- _Task description_
Determine the number of lines in the listing below in which the word "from" is present, and state it without comment.

- _Input records_
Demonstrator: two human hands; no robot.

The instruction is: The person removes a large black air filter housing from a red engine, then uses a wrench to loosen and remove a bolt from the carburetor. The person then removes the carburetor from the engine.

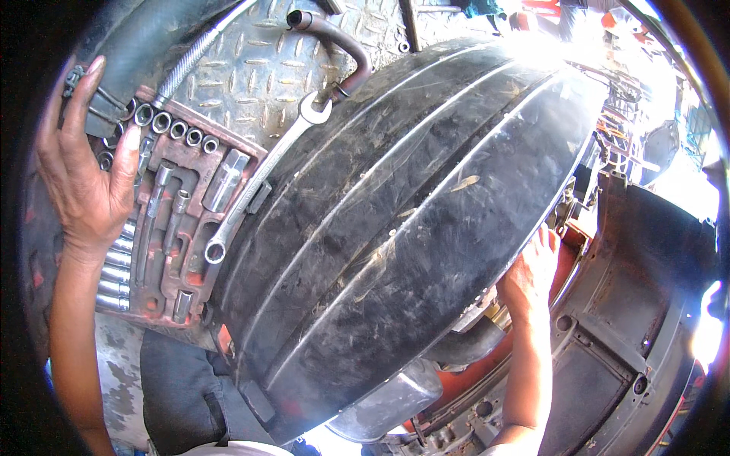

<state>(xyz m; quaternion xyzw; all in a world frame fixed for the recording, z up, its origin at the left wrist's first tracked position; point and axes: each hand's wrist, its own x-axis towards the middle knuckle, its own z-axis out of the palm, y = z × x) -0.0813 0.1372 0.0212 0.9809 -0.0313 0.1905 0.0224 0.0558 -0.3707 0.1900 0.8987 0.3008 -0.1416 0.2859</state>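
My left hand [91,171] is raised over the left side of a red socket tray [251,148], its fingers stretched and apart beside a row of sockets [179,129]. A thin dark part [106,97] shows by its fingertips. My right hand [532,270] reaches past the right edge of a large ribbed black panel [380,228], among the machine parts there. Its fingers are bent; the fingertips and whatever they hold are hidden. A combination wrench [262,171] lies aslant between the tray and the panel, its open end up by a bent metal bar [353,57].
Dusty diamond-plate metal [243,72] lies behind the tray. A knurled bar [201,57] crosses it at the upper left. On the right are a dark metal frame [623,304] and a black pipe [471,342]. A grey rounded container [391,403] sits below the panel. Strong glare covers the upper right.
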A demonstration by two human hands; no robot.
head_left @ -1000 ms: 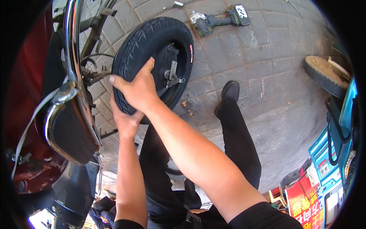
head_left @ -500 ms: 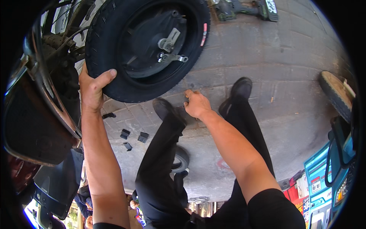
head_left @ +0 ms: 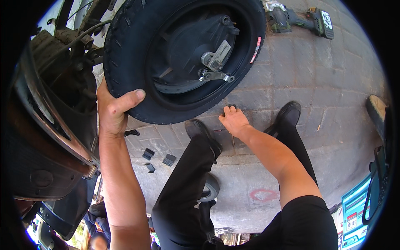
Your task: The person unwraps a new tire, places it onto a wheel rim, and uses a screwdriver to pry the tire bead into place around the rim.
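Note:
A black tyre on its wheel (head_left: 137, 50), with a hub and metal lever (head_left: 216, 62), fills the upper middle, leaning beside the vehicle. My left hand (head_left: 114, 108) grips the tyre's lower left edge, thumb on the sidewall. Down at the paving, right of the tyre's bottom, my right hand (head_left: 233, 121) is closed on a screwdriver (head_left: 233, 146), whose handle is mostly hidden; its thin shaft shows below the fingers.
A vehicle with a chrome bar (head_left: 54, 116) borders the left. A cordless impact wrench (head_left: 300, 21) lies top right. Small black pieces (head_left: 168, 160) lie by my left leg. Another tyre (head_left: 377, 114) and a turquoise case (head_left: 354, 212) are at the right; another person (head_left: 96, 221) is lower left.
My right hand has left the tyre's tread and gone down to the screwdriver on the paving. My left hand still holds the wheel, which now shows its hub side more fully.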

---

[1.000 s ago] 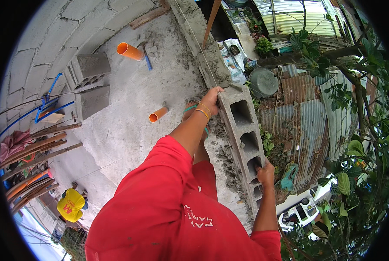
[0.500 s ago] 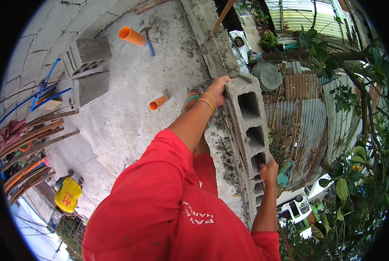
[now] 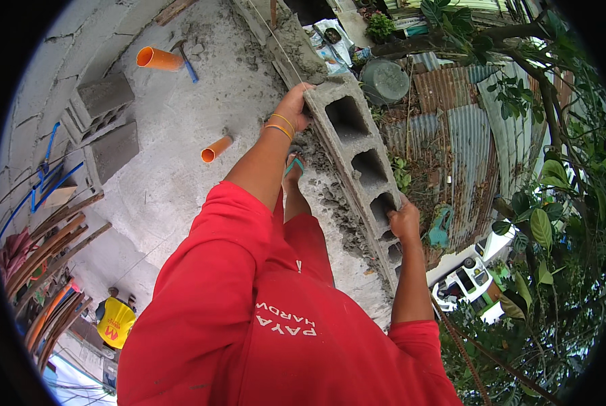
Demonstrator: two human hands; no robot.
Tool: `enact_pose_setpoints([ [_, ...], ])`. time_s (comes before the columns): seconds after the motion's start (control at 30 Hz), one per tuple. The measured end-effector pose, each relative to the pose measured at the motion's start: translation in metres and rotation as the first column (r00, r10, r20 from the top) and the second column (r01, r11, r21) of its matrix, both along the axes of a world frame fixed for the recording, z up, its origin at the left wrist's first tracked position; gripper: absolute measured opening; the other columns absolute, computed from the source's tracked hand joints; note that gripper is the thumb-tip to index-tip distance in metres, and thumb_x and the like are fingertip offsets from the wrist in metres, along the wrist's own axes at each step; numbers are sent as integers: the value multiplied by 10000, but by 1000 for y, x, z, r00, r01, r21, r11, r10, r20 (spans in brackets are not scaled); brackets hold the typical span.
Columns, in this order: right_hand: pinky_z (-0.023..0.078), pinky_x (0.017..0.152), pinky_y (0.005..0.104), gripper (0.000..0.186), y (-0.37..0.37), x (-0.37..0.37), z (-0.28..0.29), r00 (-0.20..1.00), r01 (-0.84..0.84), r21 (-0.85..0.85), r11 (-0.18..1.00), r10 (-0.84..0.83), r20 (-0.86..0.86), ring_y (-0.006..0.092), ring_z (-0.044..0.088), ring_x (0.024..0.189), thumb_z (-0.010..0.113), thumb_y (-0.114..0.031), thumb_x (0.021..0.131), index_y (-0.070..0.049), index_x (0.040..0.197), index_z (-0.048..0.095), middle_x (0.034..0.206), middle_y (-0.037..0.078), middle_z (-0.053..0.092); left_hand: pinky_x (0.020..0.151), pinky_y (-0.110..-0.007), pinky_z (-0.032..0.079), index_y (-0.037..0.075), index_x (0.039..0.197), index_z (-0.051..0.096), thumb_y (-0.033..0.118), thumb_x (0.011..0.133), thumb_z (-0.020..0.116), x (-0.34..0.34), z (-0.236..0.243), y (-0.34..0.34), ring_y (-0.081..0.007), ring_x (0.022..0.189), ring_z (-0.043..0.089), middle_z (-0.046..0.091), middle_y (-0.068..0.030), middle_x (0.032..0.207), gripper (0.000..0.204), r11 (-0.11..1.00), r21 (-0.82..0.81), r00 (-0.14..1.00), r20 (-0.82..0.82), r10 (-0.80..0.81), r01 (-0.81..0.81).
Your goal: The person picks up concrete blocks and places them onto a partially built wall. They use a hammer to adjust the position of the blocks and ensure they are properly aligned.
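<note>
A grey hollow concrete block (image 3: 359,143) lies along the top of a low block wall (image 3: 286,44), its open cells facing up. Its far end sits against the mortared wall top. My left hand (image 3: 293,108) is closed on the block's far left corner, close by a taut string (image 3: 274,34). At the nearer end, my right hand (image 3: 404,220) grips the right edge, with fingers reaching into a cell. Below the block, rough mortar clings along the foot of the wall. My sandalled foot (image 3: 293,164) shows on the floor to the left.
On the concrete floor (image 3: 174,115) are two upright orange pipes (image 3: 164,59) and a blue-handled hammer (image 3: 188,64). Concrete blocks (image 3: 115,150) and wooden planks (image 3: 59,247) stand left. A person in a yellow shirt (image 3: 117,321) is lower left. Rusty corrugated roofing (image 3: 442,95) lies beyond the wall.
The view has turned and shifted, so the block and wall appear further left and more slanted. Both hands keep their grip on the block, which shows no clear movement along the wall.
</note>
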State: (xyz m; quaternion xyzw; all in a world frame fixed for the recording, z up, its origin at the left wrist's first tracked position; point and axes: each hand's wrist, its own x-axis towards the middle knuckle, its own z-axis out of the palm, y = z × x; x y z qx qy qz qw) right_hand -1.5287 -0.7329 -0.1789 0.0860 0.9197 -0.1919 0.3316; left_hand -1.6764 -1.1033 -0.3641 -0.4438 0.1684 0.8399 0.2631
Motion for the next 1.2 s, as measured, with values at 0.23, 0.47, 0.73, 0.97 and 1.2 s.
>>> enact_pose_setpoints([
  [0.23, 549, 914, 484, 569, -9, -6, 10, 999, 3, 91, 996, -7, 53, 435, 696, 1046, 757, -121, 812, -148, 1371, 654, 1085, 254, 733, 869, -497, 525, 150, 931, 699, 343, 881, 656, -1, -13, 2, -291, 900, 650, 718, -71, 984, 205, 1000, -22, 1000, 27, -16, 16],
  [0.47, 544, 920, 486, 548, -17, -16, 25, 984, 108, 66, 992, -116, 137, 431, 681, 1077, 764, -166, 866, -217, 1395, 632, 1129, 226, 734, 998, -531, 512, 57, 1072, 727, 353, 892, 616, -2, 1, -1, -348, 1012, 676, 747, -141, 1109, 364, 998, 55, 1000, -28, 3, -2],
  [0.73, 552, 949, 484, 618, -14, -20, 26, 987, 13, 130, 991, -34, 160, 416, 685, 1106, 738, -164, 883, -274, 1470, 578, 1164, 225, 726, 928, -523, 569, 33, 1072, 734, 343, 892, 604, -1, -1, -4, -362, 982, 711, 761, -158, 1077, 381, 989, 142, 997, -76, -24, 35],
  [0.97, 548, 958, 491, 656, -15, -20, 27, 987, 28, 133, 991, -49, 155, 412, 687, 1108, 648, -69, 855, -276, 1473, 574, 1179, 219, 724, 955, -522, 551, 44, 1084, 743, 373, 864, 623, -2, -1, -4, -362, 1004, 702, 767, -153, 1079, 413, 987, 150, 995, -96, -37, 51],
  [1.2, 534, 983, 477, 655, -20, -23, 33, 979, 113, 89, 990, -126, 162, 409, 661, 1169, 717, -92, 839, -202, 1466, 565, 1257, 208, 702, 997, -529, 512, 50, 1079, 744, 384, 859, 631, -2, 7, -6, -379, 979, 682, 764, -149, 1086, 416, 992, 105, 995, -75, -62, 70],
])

- _Finished task_
2